[comp.object] generic sort orders

knight@mrco.carleton.ca (Alan Knight) (05/23/91)

In article <1991May22.183044.5634@Think.COM> barmar@think.com writes:
>In article <1991May22.012821.12048@tkou02.enet.dec.com> diamond@jit533.enet@tkou02.enet.dec.com (Norman Diamond) writes:
>>Responsibility for specifying a "<" operation belongs to the call site.
>
>Which then requires the call site to know about all the possible types of
>things it will compare, which is contrary to object orientation.
>
....

>One possible way around this would be for the generic comparison function
>to take a third argument, which would be an object that represents the
>style of comparison being done.  Sorry, I haven't really thought this
>through, but it could contain flags such as case-sensitivity, relative
>priority of fields, etc.  Making it truly generic could be tough, though;
>it would probably work best in a language with good relexive capabilities
>(e.g. the field priorities could be passed in as a list of slot names if
>the language permits accessing slots using computed names, a la CLOS's
>SLOT-VALUE function).
>

The way that this is handled in Smalltalk is fairly trivial.  There
are three things involved, the "sortee", the "sorter", and the
"client" (stupid terminology mine).
    The sortee is the kind of object being compared, which must
provide (one or more) comparison operations (i.e.  there must be some
way to compare strings, numbers, etc.)  These operations must be
generic enough to handle the mixes that arise.  If you want to compare
strings to integers, then you must define some function somewhere that
does this.
    The sorter is, for example, a heap, and it performs all of its
comparison operations in terms of a "sort block", a comparison
function which it is given.
    The client is whoever created the sorter, and it must supply a
comparison function for whatever it's going to compare.  Thus if I
want a sorted collection of strings, I can say

    SortedCollection sortBlock: [:a :b |
       a asUppercase <= b asUppercase].

The sort function defaults to <=.

Thus, rather than trying to make some incredibly general object which
represents all possible comparison orders, you just pass in an
arbitrary function to do the comparisons.  If this is an unusual sort,
the function might be created on the fly.  For more common or more
complex comparison orders there is probably a function that implements
it, e.g. 

    SortedCollection sortBlock: [:aPoint :anotherPoint |
	aPoint angleLessThan: anotherPoint relativeTo:
someReferencePoint].


    


-- 
--
  Alan Knight   knight@mrco.carleton.ca  +1 613 788 5783   Support
  Dept. of Mechanical and Aeronautical Engineering         the
  Carleton University, Ottawa, Ontario, Canada, K1S 5B6    LPF

jls@netcom.COM (Jim Showalter) (05/23/91)

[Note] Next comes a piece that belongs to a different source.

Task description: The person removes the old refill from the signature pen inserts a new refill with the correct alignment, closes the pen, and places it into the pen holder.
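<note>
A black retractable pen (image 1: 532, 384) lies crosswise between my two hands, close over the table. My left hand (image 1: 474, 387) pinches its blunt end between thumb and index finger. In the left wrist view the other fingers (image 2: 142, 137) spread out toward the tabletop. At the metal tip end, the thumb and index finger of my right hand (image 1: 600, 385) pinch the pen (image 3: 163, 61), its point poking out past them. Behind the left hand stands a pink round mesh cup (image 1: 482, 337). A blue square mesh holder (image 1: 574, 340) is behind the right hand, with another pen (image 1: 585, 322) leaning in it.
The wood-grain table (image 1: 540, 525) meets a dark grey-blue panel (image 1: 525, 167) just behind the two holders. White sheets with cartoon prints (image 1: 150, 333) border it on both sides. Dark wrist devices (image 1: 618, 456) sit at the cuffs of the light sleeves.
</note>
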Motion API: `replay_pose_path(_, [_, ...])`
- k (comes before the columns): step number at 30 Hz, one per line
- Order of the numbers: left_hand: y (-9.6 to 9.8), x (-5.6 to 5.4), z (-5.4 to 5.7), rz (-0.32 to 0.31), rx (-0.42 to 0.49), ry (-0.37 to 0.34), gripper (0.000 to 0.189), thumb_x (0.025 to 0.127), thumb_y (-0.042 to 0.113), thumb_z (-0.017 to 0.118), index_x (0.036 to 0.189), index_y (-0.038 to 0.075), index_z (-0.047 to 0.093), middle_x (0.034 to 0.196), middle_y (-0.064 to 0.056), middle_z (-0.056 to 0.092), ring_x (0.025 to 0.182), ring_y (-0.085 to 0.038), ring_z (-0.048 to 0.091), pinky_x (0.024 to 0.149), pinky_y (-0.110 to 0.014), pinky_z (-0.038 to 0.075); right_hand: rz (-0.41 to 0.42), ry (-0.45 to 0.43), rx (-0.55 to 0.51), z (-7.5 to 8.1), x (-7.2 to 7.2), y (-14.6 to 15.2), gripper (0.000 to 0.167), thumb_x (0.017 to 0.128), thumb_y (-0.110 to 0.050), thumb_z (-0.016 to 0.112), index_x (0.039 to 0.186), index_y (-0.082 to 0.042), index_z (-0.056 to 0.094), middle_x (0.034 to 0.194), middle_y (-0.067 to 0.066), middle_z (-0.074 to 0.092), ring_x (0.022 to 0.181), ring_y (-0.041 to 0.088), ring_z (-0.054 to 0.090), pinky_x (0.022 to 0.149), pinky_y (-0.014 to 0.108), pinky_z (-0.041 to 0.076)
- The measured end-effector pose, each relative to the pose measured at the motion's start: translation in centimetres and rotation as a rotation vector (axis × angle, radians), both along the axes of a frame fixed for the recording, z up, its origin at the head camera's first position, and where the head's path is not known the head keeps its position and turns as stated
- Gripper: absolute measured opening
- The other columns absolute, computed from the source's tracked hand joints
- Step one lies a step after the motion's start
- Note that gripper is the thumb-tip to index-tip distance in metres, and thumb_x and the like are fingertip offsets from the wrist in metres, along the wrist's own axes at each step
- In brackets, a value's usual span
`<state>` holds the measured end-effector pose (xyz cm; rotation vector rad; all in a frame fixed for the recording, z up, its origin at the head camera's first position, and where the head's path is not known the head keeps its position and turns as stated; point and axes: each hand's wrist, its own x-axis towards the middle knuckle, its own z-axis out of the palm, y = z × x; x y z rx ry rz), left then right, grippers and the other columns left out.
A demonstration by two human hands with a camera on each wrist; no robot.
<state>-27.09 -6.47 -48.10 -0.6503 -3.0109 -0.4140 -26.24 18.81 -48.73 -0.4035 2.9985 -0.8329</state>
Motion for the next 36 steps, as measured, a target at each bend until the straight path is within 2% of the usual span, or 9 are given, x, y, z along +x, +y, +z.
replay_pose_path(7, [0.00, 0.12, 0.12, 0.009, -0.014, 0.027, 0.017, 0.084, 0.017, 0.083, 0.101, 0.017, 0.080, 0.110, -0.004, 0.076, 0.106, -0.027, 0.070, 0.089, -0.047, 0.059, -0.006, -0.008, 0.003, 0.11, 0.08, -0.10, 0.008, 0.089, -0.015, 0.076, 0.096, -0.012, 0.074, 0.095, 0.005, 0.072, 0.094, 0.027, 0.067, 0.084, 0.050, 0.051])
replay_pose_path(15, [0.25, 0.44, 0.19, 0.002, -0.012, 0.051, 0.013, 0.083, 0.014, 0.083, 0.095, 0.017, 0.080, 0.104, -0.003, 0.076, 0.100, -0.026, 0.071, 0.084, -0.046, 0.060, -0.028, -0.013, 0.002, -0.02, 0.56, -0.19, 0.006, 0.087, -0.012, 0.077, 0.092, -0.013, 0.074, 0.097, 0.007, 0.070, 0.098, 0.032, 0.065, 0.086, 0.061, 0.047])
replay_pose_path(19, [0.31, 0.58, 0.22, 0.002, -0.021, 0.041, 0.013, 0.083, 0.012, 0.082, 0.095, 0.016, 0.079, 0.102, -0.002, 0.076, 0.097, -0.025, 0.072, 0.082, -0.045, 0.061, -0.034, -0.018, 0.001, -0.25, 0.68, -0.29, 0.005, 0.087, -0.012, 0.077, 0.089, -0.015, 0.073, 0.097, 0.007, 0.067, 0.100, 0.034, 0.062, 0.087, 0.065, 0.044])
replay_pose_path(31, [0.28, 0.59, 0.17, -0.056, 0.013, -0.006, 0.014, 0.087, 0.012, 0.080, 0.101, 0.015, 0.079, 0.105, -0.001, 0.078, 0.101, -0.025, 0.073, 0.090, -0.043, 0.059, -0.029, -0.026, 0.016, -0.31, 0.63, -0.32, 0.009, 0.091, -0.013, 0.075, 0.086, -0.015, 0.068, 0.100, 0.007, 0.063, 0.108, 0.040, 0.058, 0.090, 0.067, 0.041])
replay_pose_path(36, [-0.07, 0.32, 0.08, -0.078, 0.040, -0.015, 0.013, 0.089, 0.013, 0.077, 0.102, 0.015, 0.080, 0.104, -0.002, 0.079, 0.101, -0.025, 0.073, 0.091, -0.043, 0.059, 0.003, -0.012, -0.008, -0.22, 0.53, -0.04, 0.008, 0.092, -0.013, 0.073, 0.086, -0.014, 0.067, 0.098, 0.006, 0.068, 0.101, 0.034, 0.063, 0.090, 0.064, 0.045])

>In article <1991May22.183044.5634@Think.COM> barmar@think.com writes:
>>In article <1991May22.012821.12048@tkou02.enet.dec.com> diamond@jit533.enet@tkou02.enet.dec.com (Norman Diamond) writes:
>>>Responsibility for specifying a "<" operation belongs to the call site.
>>
>>Which then requires the call site to know about all the possible types of
>>things it will compare, which is contrary to object orientation.

Not at all true. The generic sort takes in two arguments: the specific
type being acted upon, and the "<" operation for that particular type.
Both are supplied by the client of the generic. In Ada, it looks like
this:

generic
    type Item is private; -- Formal metatype for any item.
    with function "<" (Left_Item  : in Item;
                       Right_Item : in Item) return Boolean;
package Sort_Generic is
    type Stuff_To_Sort is array (<>) of Item;
    procedure Sort (This_Stuff : in out Stuff_To_Sort);
    -- This procedure calls the supplied "<" operation to do the sorting.
end Sort_Generic;

package Integer_Sorting is new Sort_Generic (Item => Integer,
                                             "<"  => "<" -- For integers.);

Then one declares an array of integers and passes them to Integer_Sorting.Sort.
Note the clean separation of concerns: the sort generic has no clue as to
what it might be instantiated with nor to how to compare what it is instantiated
with, but it doesn't matter because the client, of course, knows how to do
both. The client, on the other hand, has no idea how to sort things.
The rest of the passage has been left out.